**EXERCISE DETAILS**
The listing is to be reproduced exactly, excluding its pictures.

**EXERCISE DATA**
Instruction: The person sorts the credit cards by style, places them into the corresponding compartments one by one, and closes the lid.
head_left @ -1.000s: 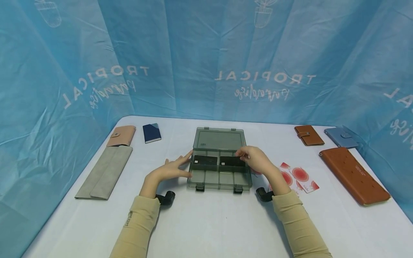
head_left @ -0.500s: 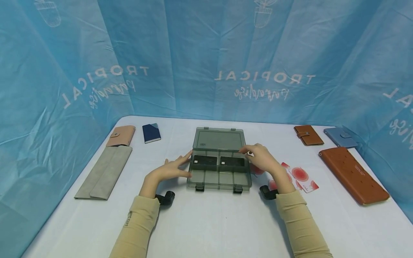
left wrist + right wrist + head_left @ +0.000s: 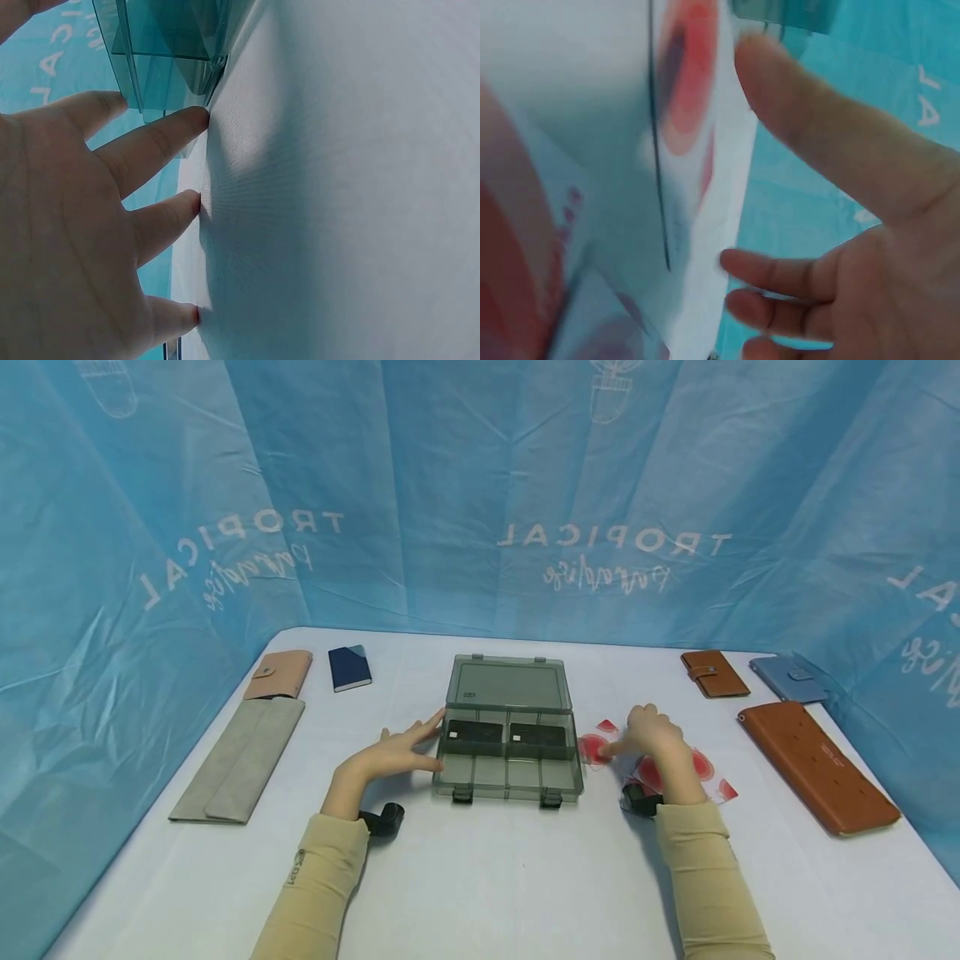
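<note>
A translucent grey-green divided box [image 3: 508,777] stands on the table with its lid [image 3: 510,683] raised at the back. Two black cards with small pale chips, a left one [image 3: 476,732] and a right one [image 3: 540,735], lie in its far compartments. My left hand [image 3: 392,755], fingers spread, reaches the box's left side; in the left wrist view, fingertips [image 3: 196,118] are at the box and tabletop. Right of the box, my right hand [image 3: 654,735] is over red-and-white patterned cards [image 3: 592,748]. Its thumb [image 3: 802,97] stretches toward one card [image 3: 690,97], with nothing gripped.
On the left lie a grey pouch [image 3: 243,760], a pink-beige wallet [image 3: 279,674] and a dark blue booklet [image 3: 349,667]. A small brown wallet [image 3: 715,673], a light blue wallet [image 3: 790,678] and a long brown wallet [image 3: 819,767] lie on the right. A blue curtain [image 3: 435,510] hangs behind.
My right hand has left the right black card in the box and moved right, over the patterned cards. The left hand stays at the box's left side.
</note>
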`<state>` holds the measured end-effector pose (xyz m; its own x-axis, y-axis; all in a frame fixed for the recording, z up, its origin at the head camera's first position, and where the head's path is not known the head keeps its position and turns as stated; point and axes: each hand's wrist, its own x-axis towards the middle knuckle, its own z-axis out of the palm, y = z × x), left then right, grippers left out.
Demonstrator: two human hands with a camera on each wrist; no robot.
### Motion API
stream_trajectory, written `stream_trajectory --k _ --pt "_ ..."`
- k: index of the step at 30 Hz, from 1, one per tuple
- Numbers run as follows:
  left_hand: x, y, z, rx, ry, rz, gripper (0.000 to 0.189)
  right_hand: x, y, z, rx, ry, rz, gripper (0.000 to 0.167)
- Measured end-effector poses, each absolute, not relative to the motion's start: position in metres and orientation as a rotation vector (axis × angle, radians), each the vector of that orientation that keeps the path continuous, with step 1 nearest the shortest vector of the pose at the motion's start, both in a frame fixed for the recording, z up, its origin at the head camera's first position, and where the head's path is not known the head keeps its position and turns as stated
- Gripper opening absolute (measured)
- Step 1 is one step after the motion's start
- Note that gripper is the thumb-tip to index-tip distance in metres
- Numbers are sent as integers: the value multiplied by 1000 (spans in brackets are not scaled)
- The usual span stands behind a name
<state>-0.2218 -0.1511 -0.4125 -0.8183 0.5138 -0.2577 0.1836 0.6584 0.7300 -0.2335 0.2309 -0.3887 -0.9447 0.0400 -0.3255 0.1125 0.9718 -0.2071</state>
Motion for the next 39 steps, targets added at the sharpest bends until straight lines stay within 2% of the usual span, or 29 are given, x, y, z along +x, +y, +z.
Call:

**RESULT FOR THIS TASK**
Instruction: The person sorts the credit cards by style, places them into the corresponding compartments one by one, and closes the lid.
head_left @ -1.000s: 
head_left @ -0.500s: 
left wrist + right wrist + head_left @ +0.000s: 
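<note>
A translucent grey-green divided box [image 3: 508,777] stands on the table with its lid [image 3: 510,683] raised at the back. Two black cards with small pale chips, a left one [image 3: 476,732] and a right one [image 3: 540,735], lie in its far compartments. My left hand [image 3: 392,755], fingers spread, reaches the box's left side; in the left wrist view, fingertips [image 3: 196,118] are at the box and tabletop. Right of the box, my right hand [image 3: 654,735] is over red-and-white patterned cards [image 3: 592,748]. Its thumb [image 3: 802,97] stretches toward one card [image 3: 690,97], with nothing gripped.
On the left lie a grey pouch [image 3: 243,760], a pink-beige wallet [image 3: 279,674] and a dark blue booklet [image 3: 349,667]. A small brown wallet [image 3: 715,673], a light blue wallet [image 3: 790,678] and a long brown wallet [image 3: 819,767] lie on the right. A blue curtain [image 3: 435,510] hangs behind.
My right hand has left the right black card in the box and moved right, over the patterned cards. The left hand stays at the box's left side.
</note>
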`<state>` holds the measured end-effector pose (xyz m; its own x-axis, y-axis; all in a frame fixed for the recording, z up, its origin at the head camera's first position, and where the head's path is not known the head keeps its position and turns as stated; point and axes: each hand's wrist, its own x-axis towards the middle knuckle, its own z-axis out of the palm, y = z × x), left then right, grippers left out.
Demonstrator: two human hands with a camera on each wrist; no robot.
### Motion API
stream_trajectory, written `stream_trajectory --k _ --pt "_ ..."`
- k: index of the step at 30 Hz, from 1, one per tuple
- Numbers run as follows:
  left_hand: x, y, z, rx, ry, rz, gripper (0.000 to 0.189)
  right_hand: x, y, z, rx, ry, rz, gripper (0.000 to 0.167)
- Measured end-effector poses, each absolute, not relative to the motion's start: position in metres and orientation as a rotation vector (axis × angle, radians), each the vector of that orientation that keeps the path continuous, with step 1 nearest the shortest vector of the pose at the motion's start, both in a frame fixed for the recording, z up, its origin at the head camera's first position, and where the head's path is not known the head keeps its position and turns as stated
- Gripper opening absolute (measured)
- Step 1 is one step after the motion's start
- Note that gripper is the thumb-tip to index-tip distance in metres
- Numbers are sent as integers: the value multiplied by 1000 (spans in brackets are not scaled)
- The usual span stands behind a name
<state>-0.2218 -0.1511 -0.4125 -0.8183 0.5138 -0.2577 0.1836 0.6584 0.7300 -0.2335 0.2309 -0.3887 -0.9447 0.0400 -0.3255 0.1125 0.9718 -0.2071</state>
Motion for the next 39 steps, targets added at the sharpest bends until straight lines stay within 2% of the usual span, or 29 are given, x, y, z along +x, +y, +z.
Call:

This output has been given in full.